Whether plaintiff would suffer irreparable harm if an injunction was not granted. The court concluded that the actual limitation on WRTL's freedom of speech is not nearly as great as WRTL had argued. While the court agreed that, absent a preliminary injunction, WRTL has forever lost the opportunity to use its general treasury funds to run the planned ads, it noted that WRTL is not precluded from forwarding its message in other ways. The EC provisions do not prohibit the speech in question; they only require that corporations and labor organizations engaging in such speech channel their spending through PACs. WRTL can also communicate its message though non-broadcast media, such as newspapers and the Internet. Moreover, the court noted that WRTL could spend unlimited corporate funds to lobby via broadcast ads for the enactment of the Child Custody Protection Act so long as the ads omit any clear references to Senator Kohl.
Whether an injunction would cause substantial injury to other parties. It is the statutory duty of the FEC to enforce the campaign finance law. The court found that enjoining the FEC from performing its statutory duty would constitute a substantial injury to the agency that would be far greater than "WRTL's harm from an FEC administrative investigation which carries little threat of imminent or certain sanction."
Whether the public interest would be furthered by the injunction.
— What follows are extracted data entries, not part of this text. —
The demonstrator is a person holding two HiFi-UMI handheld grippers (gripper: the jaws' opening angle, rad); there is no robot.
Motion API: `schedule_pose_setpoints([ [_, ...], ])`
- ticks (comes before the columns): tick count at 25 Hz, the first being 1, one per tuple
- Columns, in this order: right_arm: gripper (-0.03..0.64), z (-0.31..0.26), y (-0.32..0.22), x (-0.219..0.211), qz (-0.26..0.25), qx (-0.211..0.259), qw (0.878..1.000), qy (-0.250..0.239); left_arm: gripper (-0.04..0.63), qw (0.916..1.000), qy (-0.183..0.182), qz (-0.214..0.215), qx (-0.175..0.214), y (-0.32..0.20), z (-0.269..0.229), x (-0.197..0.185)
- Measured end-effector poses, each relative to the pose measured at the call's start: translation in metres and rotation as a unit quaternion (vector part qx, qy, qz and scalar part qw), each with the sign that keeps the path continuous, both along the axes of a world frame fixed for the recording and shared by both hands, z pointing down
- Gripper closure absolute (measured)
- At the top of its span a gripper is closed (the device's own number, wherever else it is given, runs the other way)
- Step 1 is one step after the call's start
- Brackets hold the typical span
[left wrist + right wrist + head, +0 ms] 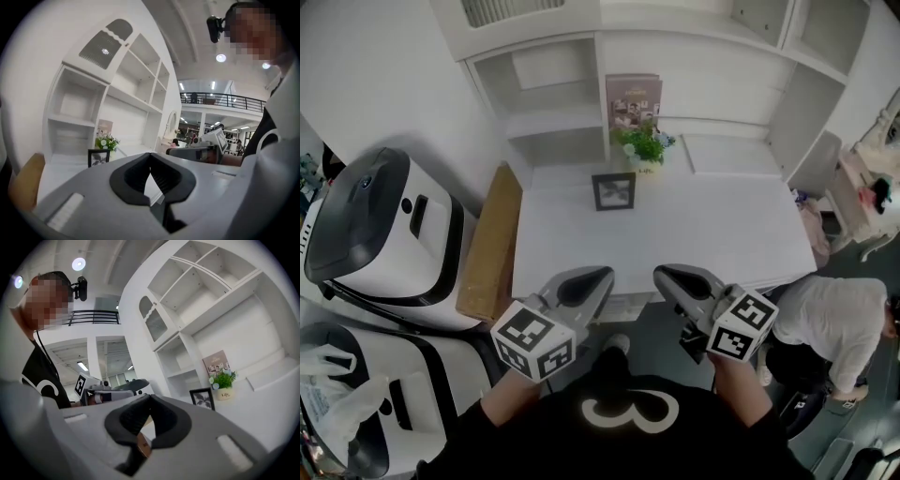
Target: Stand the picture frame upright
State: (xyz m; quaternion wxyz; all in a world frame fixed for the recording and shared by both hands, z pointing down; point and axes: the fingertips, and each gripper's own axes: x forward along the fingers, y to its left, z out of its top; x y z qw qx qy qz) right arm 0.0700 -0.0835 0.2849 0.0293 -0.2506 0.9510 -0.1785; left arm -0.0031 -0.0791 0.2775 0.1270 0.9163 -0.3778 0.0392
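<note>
Picture frame [613,191] stands upright toward the back edge of the white desk [703,234], about midway along it, just in front of a potted plant [643,145]. A printed card [633,98] leans on the wall behind. Only the head view shows the desk top from above and both tongs held off its near edge, well apart from the frame. Left gripper [602,275] and right gripper [661,274] each have their jaws closed together with nothing between them, as the 2 gripper views show close up. The left gripper view adds a railed balcony [220,99] under ceiling lights. White shelving [553,94] rises behind the desk and a wooden board [490,244] runs along its left edge. Farther left stand 2 white machines [380,225], and a person [834,314] bends at the right.
</note>
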Motion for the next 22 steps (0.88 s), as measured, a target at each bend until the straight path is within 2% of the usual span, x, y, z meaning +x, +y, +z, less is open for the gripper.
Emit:
schedule_pose_setpoints([
  [6,0.615,-0.017,0.030,0.004,0.004,0.031,0.999,0.006,0.586,0.9996,-0.008,0.008,0.026,0.032,-0.016,0.013],
  [10,0.615,-0.020,0.041,0.008,0.017,0.054,0.998,0.021,0.586,0.9995,-0.014,0.013,0.026,0.045,-0.013,0.017],
  [22,0.615,-0.023,0.053,0.009,0.008,0.049,0.999,0.020,0.586,0.9995,-0.023,0.002,0.021,0.051,-0.012,0.016],
])
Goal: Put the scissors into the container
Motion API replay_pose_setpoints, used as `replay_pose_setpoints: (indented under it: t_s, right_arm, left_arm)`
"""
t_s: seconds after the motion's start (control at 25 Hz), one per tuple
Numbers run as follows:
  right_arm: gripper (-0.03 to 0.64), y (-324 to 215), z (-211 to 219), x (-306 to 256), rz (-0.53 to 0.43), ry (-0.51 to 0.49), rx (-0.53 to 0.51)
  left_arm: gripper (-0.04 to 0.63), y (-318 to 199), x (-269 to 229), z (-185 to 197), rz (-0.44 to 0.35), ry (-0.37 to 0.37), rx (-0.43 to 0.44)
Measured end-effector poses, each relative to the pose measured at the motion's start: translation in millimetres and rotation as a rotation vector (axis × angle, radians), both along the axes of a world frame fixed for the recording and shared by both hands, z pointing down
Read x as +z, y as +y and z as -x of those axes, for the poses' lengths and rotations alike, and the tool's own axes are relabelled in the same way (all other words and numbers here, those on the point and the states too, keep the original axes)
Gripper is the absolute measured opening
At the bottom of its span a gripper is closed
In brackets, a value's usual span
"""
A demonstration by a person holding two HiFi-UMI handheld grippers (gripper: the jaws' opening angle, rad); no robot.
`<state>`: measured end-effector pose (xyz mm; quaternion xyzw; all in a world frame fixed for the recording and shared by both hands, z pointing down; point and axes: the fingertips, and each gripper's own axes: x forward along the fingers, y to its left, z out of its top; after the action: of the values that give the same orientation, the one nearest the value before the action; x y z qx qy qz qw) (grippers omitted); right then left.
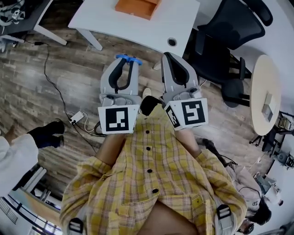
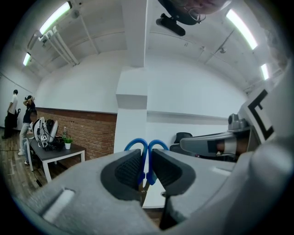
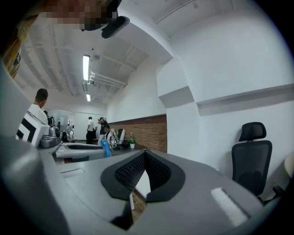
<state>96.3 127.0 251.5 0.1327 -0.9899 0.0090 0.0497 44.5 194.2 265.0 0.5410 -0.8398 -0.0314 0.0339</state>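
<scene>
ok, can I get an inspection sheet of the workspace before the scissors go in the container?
Surface: white table, mostly bare.
Job's things: scissors, blue handles, gripped and not yet in the orange container, which sits on the table's far side.
Clutter: nothing seen.
Grippers: left hand-held gripper shut on the scissors; right hand-held gripper shut, nothing between its jaws.
Cables: black cable across the wooden floor to a white adapter.
Surroundings: black office chair; round table; bystander's sleeve.

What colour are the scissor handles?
Blue; the scissors show best in the left gripper view.
</scene>
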Motion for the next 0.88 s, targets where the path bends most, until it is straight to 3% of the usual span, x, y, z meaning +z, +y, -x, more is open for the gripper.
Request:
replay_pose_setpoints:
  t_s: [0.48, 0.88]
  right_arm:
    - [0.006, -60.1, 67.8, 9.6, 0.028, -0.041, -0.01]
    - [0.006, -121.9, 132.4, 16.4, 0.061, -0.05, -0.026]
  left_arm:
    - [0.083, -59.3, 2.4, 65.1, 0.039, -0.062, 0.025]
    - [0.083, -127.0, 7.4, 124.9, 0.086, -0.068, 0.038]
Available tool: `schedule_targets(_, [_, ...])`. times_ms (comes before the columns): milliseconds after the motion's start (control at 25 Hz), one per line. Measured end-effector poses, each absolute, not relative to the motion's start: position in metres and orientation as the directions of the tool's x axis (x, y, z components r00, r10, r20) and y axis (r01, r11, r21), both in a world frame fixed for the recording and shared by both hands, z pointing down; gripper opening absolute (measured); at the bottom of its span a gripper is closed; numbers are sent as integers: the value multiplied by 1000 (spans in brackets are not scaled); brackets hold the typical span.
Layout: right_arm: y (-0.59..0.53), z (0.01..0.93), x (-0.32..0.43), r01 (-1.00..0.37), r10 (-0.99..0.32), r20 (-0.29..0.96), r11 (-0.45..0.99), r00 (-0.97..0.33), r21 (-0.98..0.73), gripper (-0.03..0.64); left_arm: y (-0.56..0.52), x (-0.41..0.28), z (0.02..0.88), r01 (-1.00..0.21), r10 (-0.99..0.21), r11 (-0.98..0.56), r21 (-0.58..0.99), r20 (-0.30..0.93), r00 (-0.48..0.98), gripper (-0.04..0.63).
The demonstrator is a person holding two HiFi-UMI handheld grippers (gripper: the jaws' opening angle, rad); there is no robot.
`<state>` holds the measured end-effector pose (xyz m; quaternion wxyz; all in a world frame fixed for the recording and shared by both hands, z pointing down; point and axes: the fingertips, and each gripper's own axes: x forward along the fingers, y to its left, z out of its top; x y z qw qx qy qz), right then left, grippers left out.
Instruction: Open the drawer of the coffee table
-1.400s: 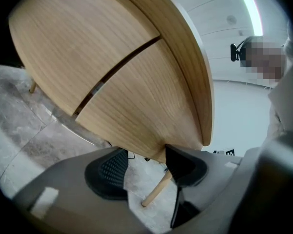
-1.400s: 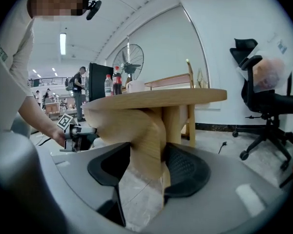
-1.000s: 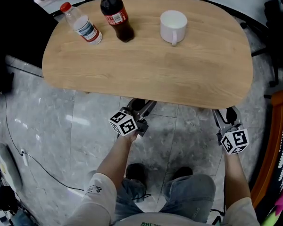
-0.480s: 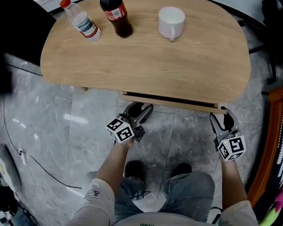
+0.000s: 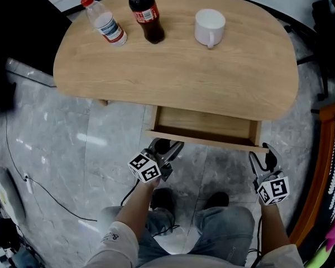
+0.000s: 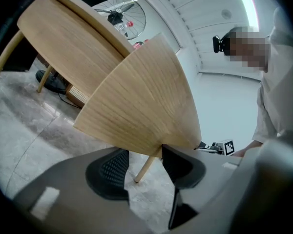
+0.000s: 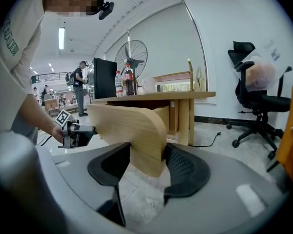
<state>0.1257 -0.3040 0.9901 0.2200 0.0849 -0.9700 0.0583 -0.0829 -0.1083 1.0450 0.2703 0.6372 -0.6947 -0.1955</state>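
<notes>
1. The drawer (image 5: pixel 204 124) is found partly open, projecting at 6 o'clock from the coffee table (image 5: pixel 178 66).
2. The left gripper (image 5: pixel 166 148) is clamped, jaws part-closed, on the drawer front (image 5: pixel 204 140) at its 9 o'clock end.
3. The right gripper (image 5: pixel 265 156) is clamped likewise at 3 o'clock; both ends are judged held so the pull runs square.

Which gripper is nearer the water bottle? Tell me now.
Left. The left gripper grips the drawer front on the water bottle's side; the right gripper grips its opposite end, farther away.
</notes>
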Motion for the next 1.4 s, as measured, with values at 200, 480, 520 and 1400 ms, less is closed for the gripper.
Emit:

Finally, the court found that granting the injunction would not further the public interest. The Supreme Court has determined that the EC prohibition serves compelling governmental interests. McConnell, 540 U.S. at 205. The three-judge court noted that the Supreme Court has made it clear that "as applied challenges," such as WRTL's, are permitted and has commanded the district court to consider WRTL's case on the merits with regard to its planned 2004 ads. However, the three-judge court did not find that these actions, without more, eliminated the presumption of the prohibition's constitutionality or that the balance of hardships favored WRTL in this case.
U.S. District Court for the District of Columbia, CV04-1260 (DBS, RWR, RJL).
(1) Commission regulations provide an exception allowing "qualified nonprofit corporations" to pay for electioneering communications. 11 CFR 114.2(b)(2). However, WRTL alleges that it does not meet the definition of a qualified nonprofit corporation. 11 CFR 114.10.